→ **TASK TO COMPLETE**
Could you copy exactly the lines below from the one with "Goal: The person" to the one with "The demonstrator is", inclusive, leaving out any pictures?

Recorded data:
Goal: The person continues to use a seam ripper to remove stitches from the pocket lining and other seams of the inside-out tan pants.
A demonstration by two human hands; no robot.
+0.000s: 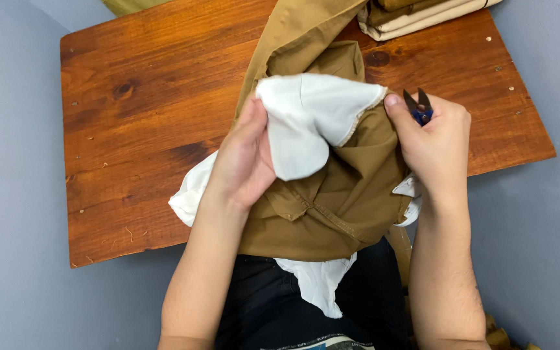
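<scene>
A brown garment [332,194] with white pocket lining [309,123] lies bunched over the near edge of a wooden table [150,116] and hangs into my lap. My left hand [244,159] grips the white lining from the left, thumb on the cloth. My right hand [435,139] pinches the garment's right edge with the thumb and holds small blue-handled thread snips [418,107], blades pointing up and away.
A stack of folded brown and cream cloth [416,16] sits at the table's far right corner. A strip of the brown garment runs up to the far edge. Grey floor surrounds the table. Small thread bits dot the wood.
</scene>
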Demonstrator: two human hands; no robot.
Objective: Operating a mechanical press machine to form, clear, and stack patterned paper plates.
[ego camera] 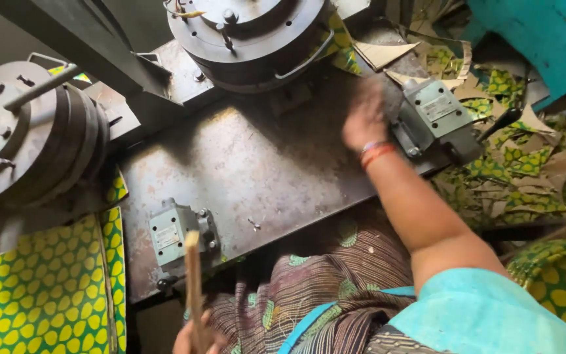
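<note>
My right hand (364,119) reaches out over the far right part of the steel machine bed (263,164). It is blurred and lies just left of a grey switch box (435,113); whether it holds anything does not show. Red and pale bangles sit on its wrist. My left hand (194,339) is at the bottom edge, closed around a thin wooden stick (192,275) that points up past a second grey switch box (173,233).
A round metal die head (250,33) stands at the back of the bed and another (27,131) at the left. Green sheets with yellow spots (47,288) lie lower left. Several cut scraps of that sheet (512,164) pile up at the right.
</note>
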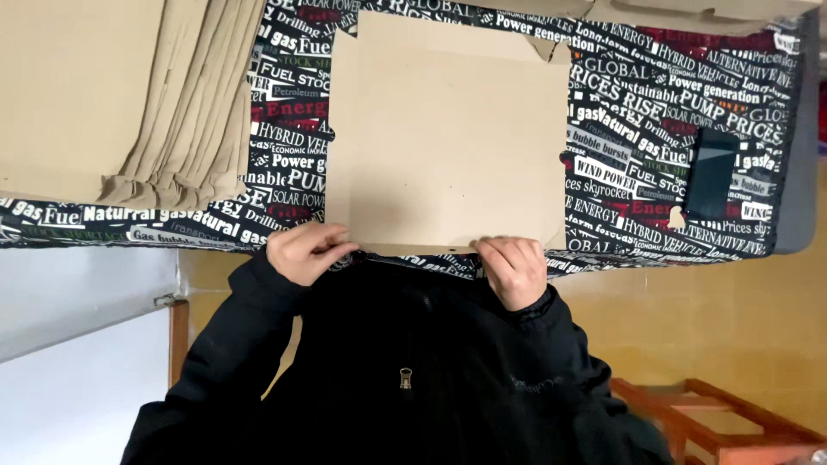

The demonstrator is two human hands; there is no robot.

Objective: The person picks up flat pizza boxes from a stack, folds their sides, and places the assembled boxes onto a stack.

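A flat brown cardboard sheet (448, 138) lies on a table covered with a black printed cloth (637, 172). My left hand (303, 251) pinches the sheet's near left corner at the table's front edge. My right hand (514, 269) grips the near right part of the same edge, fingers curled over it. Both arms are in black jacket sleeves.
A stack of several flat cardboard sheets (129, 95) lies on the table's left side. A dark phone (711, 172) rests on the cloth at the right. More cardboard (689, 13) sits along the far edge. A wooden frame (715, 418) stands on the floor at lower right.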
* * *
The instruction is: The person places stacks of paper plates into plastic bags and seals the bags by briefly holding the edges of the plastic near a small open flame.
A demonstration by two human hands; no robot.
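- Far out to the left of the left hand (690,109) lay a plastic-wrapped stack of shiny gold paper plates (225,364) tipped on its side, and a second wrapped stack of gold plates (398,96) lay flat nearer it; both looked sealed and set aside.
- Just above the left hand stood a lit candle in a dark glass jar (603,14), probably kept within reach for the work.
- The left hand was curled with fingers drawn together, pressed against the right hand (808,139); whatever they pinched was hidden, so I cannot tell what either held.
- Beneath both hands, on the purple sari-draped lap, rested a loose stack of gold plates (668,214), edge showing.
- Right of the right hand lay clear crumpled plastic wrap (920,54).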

→ **WRITTEN ANSWER**
Goal: The person continues to use a seam ripper to remove stitches from the pocket lining and other seams of the inside-out tan pants.
A demonstration by two human hands; no robot.
+0.000s: 
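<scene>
A brown garment [332,194] with white pocket lining [309,123] lies bunched over the near edge of a wooden table [150,116] and hangs into my lap. My left hand [244,159] grips the white lining from the left, thumb on the cloth. My right hand [435,139] pinches the garment's right edge with the thumb and holds small blue-handled thread snips [418,107], blades pointing up and away.
A stack of folded brown and cream cloth [416,16] sits at the table's far right corner. A strip of the brown garment runs up to the far edge. Grey floor surrounds the table. Small thread bits dot the wood.
</scene>
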Demonstrator: two human hands; no robot.
Objective: Operating a mechanical press machine to form, clear, and stack patterned paper plates.
[ego camera] 
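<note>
My right hand (364,119) reaches out over the far right part of the steel machine bed (263,164). It is blurred and lies just left of a grey switch box (435,113); whether it holds anything does not show. Red and pale bangles sit on its wrist. My left hand (194,339) is at the bottom edge, closed around a thin wooden stick (192,275) that points up past a second grey switch box (173,233).
A round metal die head (250,33) stands at the back of the bed and another (27,131) at the left. Green sheets with yellow spots (47,288) lie lower left. Several cut scraps of that sheet (512,164) pile up at the right.
</note>
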
The demonstrator is two human hands; there is no robot.

For this exercise, the work is now complete.